Presagen’s AI Open Projects was used to launch Life Whisperer, an AI application that helps clinicians identify which embryos will likely lead to a pregnancy for couples undergoing IVF treatment. Life Whisperer has shown to perform 25% better than clinicians’ current manual methods and has also demonstrated ability to non-invasively predict down-syndrome just by using images of embryos.

Presagen’s first AI Open Project in radiology will focus on the detection of lung cancer, in partnership with Dr John MacLean, a clinician with experience in radiology, surgical pathology, and general practice and founder of Doclink. Presagen expects to grow the list of projects to all areas of healthcare, with a vision of collectively becoming world-leaders in AI enhanced healthcare.

A core technology that facilitates AI Open Projects is Presagen’s patent-pending Decentralised AI Training technique. The technique allows AI to be trained on medical data distributed globally without having to move or centralise the data.

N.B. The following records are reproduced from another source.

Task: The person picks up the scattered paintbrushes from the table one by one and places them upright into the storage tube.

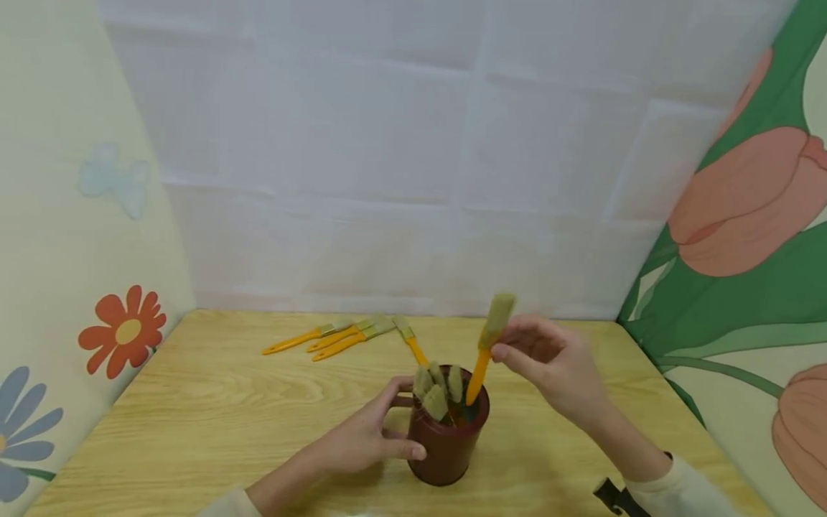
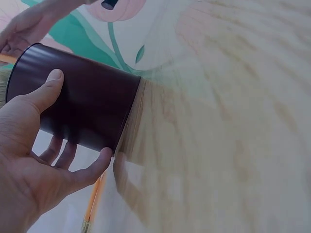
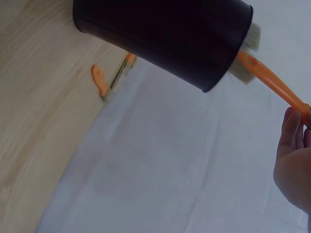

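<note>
My left hand [image 1: 362, 438] holds a dark red cylindrical pot [image 1: 446, 451], thumb on the near side and fingers round the far side. Bristles of several paintbrushes [image 1: 436, 401] stick up from its mouth. Above the right side of the rim, my right hand [image 1: 554, 366] pinches a paintbrush [image 1: 479, 373] near its ferrule. That brush has a yellow-orange handle pointing down and pale bristles up. In the right wrist view, the tip of the handle [image 3: 274, 82] overlaps the pot's opening. The left wrist view shows my thumb and fingertips [image 2: 106, 154] against the pot's smooth wall.
Several more paintbrushes [image 1: 291, 341] lie on the wood-grain table [image 1: 213, 416] behind and left of the pot. One single brush [image 1: 407, 332] lies just behind it. A white cloth [image 1: 362, 143] hangs at the back, with flower-patterned panels [image 1: 736, 287] on both sides.
</note>
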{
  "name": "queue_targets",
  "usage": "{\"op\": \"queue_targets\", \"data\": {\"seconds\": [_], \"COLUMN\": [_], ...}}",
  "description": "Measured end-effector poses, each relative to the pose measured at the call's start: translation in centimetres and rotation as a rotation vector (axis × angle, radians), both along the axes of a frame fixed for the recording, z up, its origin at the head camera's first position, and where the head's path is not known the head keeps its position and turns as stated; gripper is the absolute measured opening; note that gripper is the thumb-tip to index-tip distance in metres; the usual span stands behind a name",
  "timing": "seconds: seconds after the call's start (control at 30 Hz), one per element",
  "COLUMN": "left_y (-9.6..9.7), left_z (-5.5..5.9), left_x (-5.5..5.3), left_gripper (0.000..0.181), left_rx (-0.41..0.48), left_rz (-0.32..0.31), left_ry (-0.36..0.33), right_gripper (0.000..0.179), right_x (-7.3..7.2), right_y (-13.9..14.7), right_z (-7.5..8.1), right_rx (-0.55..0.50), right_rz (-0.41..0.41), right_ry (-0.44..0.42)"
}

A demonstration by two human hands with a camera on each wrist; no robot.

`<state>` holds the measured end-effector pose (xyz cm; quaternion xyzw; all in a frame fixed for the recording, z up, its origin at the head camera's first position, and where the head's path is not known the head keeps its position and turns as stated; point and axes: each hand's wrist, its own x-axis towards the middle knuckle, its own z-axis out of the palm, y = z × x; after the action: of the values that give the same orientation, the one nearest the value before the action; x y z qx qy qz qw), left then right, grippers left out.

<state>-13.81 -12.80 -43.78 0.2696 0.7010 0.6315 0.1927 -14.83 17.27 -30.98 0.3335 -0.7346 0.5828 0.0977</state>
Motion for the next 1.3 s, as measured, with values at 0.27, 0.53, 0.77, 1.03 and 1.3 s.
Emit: {"op": "queue_targets", "data": {"seconds": [0.27,0.53,0.77,1.03,1.3], "left_y": [0.1,0.2,0.2,0.2,0.1], "left_z": [-0.1,0.0,0.0,0.0,-0.1], "left_x": [0.0,0.1,0.1,0.0,0.0], "left_gripper": [0.079,0.079,0.078,0.075,0.075], "left_rx": [0.024,0.019,0.025,0.029,0.021], "left_rz": [-0.003,-0.007,-0.01,-0.018,-0.012], "left_ry": [-0.001,0.013,0.018,-0.007,-0.013], "right_gripper": [0.018,0.018,0.026,0.032,0.035], "right_x": [0.7,1.7,2.7,2.9,2.9], "right_y": [-0.7,-1.5,-2.3,-2.5,-2.3], "right_z": [-2.7,-4.0,-5.2,-6.2,-6.0], "right_rx": [-0.023,-0.037,0.019,0.064,0.067], "right_rz": [0.109,0.177,0.137,0.147,0.151], "right_ry": [-0.077,-0.092,-0.018,0.081,0.152]}}
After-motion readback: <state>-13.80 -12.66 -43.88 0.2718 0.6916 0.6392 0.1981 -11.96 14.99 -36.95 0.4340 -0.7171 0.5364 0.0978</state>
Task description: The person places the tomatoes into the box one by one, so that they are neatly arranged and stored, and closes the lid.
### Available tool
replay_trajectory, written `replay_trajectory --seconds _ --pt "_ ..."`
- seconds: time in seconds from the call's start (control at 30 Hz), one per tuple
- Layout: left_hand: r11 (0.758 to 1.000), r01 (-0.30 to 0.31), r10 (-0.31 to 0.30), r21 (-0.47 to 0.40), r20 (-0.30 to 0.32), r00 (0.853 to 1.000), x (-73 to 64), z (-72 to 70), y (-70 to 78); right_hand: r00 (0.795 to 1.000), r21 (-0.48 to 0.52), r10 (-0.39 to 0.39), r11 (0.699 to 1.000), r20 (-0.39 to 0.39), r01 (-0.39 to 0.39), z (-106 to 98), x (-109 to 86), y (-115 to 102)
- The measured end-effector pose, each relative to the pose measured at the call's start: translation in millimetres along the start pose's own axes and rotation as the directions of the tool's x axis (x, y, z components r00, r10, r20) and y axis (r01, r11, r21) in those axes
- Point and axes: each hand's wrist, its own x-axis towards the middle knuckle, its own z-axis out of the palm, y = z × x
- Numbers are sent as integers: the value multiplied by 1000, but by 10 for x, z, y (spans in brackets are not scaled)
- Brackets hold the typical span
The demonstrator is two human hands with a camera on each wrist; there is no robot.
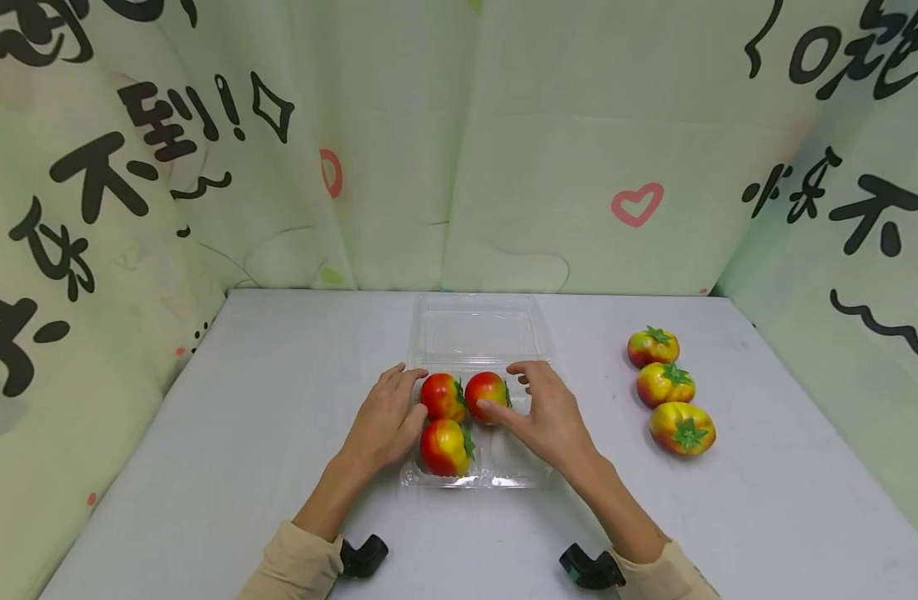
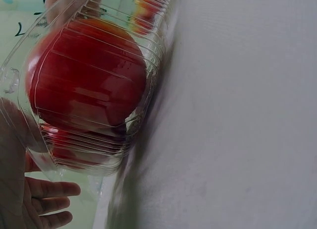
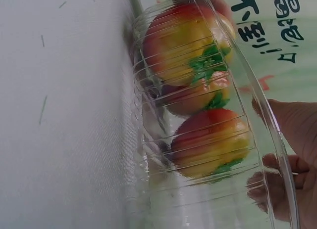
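Note:
A clear plastic clamshell box [image 1: 514, 467] lies with its lid laid back. Three red-and-yellow tomatoes with green leafy tops sit in it: one back left [image 1: 441, 397], one front left [image 1: 445, 448], one back right [image 1: 487, 397]. My left hand [image 1: 387, 421] rests at the box's left side, thumb beside the left tomatoes. My right hand [image 1: 544, 414] hovers over the right half, thumb at the back-right tomato and its other fingers apart from it. Through the wall, the right wrist view shows this tomato [image 3: 210, 145] and loosely bent right fingers [image 3: 270, 192].
Three more tomatoes stand in a row on the table's right side: back [image 1: 653, 347], middle [image 1: 664, 384] and front [image 1: 682, 429]. The open lid [image 1: 479, 329] lies behind the box on the white table [image 1: 293, 350]. Printed curtains [image 1: 534, 192] enclose the back and sides.

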Motion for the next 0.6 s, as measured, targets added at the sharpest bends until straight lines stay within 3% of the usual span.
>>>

Rather than move private data to a central location, Presagen’s technique moves the AI to the data for training. Only the AI which is general knowledge derived from the data is shared and moved between data sources, and never the private data itself.

The technology was led by Dr Jonathan Hall and Co-Founder Dr Don Perugini. Dr Don Perugini has spent over 20 years in AI research and commercialisation. He started his career as a Defense scientist in Australia working in IoT and distributed AI systems, and worked collaboratively with international agencies including US Defense Research agency DARPA. Dr Hall is an AI specialist and has dual PhD’s in physics and nanotechnology.

Presagen Co-Founder Dr Don Perugini said “Presagen’s decentralised AI training technique overcomes significant issues around data sharing to create globally scalable AI. We believe this is a necessary paradigm shift and will revolutionise the way the healthcare industry will build AI products.”

Dr Michelle Perugini said “Building AI products requires a global collaborative effort and dataset. Together, we can grow value for patients with new levels of efficiency while delivering superior healthcare outcomes.”